Lawson followed him out, then fastened the doors and stationed himself in front of them. Makepeace crossed the room to our grouping around the fire, shaking his head. “Tragic, as you say, Your Grace.” His gaze skimmed over all of us as he asked, “I assume you were all together this evening for dinner?”

The dowager answered, describing the ladies leaving the dinner table and how she had sent Clara to look for a newspaper for her. “And when Clara hadn’t returned by the time the men joined us in the drawing room, I sent my granddaughter to look for her.”

Makepeace’s gaze skipped from one man to the other as he asked, “Gentlemen, were you all together this evening? As you moved from the dining room to the drawing room, did anyone leave the group?”
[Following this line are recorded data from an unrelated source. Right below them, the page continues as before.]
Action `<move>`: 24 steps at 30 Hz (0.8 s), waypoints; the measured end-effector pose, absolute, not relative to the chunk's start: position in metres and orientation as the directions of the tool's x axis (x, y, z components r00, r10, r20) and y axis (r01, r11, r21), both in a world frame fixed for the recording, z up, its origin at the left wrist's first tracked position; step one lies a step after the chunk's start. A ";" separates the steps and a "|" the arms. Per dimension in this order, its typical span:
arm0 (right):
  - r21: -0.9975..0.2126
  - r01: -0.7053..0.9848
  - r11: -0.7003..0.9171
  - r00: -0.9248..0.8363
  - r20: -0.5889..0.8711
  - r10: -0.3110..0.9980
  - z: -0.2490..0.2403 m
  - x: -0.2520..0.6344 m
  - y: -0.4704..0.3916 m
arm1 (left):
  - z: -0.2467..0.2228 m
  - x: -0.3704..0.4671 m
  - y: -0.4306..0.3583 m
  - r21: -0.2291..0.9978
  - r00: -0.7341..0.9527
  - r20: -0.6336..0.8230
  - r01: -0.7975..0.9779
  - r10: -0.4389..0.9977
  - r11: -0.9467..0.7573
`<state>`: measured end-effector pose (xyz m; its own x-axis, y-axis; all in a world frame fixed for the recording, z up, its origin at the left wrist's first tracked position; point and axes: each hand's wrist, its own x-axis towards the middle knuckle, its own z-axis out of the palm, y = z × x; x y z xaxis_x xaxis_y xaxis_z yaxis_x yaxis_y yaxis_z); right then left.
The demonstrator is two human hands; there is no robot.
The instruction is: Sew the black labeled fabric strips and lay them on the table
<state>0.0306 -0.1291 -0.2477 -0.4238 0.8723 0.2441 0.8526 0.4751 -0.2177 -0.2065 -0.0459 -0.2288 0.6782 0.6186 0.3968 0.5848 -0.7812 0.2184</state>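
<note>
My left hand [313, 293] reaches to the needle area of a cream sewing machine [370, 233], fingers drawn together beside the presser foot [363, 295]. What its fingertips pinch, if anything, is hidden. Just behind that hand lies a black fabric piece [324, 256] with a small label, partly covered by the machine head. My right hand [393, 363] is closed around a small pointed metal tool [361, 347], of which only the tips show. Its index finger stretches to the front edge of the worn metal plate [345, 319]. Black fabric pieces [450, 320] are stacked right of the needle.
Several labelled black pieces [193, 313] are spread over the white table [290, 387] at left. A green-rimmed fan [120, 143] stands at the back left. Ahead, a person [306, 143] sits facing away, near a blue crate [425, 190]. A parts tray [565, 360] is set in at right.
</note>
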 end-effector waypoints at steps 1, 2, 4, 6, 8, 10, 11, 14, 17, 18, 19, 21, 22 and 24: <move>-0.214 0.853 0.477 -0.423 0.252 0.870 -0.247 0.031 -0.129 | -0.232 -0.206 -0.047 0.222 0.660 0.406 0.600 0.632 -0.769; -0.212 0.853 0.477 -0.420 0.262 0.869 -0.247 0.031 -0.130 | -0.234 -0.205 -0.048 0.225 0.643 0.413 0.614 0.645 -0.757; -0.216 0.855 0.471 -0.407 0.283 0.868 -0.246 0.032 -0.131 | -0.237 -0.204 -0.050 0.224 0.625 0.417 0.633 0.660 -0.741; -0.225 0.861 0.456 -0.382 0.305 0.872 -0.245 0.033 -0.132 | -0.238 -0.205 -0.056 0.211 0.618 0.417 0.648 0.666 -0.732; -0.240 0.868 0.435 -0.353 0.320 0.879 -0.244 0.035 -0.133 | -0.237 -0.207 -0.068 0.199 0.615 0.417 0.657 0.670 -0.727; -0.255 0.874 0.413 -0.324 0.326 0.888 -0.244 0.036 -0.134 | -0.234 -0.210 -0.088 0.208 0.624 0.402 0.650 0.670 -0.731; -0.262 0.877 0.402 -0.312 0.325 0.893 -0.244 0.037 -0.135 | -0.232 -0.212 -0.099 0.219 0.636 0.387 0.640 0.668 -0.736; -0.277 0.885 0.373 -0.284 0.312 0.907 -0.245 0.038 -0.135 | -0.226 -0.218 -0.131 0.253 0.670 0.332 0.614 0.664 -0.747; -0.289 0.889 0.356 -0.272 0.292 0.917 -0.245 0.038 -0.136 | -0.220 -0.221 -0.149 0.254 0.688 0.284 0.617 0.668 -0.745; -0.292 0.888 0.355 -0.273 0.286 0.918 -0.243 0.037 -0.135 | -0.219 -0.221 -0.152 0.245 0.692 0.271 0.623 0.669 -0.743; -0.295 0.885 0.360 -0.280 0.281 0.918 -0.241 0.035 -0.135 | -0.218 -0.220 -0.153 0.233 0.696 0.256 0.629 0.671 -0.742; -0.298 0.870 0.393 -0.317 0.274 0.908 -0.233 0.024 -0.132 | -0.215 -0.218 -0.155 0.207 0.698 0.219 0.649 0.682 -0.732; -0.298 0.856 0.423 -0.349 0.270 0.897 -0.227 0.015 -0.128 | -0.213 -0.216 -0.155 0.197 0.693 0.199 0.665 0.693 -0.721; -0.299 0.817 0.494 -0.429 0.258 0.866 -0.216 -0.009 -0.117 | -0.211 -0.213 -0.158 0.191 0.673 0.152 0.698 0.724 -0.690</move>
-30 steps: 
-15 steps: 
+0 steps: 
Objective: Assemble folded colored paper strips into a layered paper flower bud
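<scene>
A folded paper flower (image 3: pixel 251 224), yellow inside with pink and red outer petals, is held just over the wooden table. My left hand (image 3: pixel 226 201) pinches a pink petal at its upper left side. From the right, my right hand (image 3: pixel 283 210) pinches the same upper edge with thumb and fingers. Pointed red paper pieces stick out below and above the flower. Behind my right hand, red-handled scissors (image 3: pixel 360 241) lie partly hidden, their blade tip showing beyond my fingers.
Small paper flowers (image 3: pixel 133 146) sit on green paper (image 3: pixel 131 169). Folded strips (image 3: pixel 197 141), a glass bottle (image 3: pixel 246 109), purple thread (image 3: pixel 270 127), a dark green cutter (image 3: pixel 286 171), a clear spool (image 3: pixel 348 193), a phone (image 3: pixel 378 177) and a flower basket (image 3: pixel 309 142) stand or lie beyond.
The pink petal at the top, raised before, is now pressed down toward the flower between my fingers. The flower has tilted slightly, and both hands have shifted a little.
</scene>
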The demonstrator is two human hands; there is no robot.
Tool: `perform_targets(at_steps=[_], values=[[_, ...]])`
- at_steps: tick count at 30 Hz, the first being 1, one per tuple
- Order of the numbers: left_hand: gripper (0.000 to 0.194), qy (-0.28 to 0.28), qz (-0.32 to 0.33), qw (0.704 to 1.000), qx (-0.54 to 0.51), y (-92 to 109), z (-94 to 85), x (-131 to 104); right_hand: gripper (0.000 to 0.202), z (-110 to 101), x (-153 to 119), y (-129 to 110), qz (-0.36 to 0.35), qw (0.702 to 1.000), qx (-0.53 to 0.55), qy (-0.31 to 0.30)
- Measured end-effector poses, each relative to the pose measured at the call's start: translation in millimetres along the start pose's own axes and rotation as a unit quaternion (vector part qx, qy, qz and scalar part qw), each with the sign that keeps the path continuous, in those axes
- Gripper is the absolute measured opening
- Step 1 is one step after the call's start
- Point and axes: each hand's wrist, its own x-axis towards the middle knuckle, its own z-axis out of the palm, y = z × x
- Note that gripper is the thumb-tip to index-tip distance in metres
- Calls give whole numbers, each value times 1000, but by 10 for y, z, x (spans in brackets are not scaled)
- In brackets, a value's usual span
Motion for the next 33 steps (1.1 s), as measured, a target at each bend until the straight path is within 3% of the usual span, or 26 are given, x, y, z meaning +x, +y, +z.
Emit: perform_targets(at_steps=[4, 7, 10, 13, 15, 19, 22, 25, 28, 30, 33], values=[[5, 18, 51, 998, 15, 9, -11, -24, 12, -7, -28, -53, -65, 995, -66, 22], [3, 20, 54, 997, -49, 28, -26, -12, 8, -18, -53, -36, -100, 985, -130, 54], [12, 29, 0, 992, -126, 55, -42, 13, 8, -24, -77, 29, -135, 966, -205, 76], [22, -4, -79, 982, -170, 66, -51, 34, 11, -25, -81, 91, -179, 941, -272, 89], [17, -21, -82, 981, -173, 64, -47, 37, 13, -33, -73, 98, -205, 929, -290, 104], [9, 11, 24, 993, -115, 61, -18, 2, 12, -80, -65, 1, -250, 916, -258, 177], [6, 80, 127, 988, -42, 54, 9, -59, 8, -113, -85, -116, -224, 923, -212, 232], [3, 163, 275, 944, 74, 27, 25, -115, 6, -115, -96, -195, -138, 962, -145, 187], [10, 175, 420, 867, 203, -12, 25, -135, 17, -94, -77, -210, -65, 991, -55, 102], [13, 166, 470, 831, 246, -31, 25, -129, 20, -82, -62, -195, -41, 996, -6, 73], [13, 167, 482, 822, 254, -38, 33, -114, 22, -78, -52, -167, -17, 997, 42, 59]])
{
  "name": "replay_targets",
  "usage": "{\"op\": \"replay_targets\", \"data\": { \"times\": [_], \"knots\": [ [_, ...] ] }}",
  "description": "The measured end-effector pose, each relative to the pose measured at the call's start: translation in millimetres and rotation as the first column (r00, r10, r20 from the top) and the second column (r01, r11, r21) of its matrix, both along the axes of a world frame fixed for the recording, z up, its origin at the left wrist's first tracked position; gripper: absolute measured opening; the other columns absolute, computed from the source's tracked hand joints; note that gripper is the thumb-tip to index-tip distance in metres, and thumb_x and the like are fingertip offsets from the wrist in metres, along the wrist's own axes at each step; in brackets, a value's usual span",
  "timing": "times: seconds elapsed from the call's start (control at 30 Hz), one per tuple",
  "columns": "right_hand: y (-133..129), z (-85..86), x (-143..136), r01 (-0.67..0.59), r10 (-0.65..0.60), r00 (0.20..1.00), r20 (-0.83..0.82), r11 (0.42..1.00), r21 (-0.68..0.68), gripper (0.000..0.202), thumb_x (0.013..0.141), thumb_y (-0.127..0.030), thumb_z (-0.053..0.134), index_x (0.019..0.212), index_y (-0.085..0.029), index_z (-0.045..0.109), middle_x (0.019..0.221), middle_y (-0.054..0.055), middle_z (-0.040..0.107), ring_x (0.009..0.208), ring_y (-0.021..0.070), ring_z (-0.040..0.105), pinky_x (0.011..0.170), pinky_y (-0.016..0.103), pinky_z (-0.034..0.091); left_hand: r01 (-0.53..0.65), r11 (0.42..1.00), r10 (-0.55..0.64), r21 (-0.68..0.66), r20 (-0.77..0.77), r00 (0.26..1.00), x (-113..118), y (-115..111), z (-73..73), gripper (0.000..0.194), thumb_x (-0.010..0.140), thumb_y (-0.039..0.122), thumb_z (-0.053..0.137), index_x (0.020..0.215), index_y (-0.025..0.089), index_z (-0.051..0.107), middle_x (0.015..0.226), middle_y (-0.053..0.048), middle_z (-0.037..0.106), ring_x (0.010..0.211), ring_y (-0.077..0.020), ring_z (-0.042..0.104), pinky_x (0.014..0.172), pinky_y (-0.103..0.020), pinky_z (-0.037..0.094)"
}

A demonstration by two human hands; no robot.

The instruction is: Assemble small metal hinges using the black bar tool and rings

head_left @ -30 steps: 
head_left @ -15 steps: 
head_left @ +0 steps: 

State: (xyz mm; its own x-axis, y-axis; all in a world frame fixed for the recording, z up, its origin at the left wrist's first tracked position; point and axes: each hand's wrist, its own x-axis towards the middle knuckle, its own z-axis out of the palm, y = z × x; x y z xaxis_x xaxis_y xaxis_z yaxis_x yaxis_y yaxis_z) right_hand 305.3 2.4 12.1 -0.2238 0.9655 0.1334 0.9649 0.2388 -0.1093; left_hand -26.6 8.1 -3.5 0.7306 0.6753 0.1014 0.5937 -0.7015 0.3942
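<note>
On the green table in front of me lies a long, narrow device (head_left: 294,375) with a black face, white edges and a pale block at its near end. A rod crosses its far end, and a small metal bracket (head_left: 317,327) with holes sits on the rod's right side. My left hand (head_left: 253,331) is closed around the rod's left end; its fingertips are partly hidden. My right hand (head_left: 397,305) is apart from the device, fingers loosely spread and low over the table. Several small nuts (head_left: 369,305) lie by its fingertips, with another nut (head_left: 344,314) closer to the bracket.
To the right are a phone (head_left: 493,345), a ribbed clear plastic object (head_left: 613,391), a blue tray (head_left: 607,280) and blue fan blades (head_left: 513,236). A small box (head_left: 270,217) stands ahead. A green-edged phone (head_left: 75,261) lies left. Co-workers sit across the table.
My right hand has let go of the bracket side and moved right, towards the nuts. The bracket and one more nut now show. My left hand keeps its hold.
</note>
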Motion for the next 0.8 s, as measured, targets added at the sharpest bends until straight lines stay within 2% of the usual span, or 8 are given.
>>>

Mr. Tower spoke up. “No, I think we were all present and accounted for. But I must say, this isn’t quite cricket, is it, to question us together? Shouldn’t you—”

“Just establishing some basic information, Mr.—?”

“Tower. Perhaps you should take all of our names down.”

“All in good time. My sergeant will speak with each of you in a moment and—”

The dowager cut in, “It’s my fault. I shouldn’t have shocked Clara with my news at dinner. I should have broken it to her privately.”

“News?” Makepeace asked.

The dowager hesitated and shot a quick look at Felix, then Gigi before she said, “I suppose you’ll find out soon enough. I decided to change my will and leave everything to Clara. I announced the change at dinner. Clara probably needed a few moments alone to take it in—that’s why she lingered in the study, I’m sure of it.”

“I see.” Makepeace managed to infuse the two words with an ominous tone as he turned to look at Gigi. “And from the covert looks everyone is sending your way, I take it you were to be disinherited?”

Gigi had been so still and withdrawn that I wondered if she was taking in what was being said, but at Makepeace’s words, she popped up and faced him. “You’re insinuating I did something to Clara. I would never do that. Granny’s money is her own, and she can leave it to whomever she pleases. And she announces she’s changing her will quite often—don’t you, Granny? I took no notice of it.”

Makepeace looked at Felix. “Is that correct, Viscount Daley?”

Felix, still looking pasty, nodded. “That’s right. Granny likes to fiddle with her will. Nothing new there.”

The feeling that I knew the inspector nagged at me, and I studied his face, trying to place him. Perhaps it had been during a social gathering that I’d met him, not during an investigation? Again, I came up blank, but the thought tugged at me, and I kept mentally cycling through acquaintances.

Makepeace, his hands in his pockets, strolled away from Gigi. “But if the men remained together all evening and you were the only person to leave the drawing room after Miss Clack, then it seems as if you, Lady Gina, are the only person who had the opportunity to stab Miss Clack.”

Gigi looked at the man as if he was babbling nonsense. “No, I didn’t. I couldn’t get into the study, even if I’d wanted to. I knocked on the study door, the one that opens onto the hallway, and there was no answer. I tried the handle, and it was locked, as anyone will tell you.”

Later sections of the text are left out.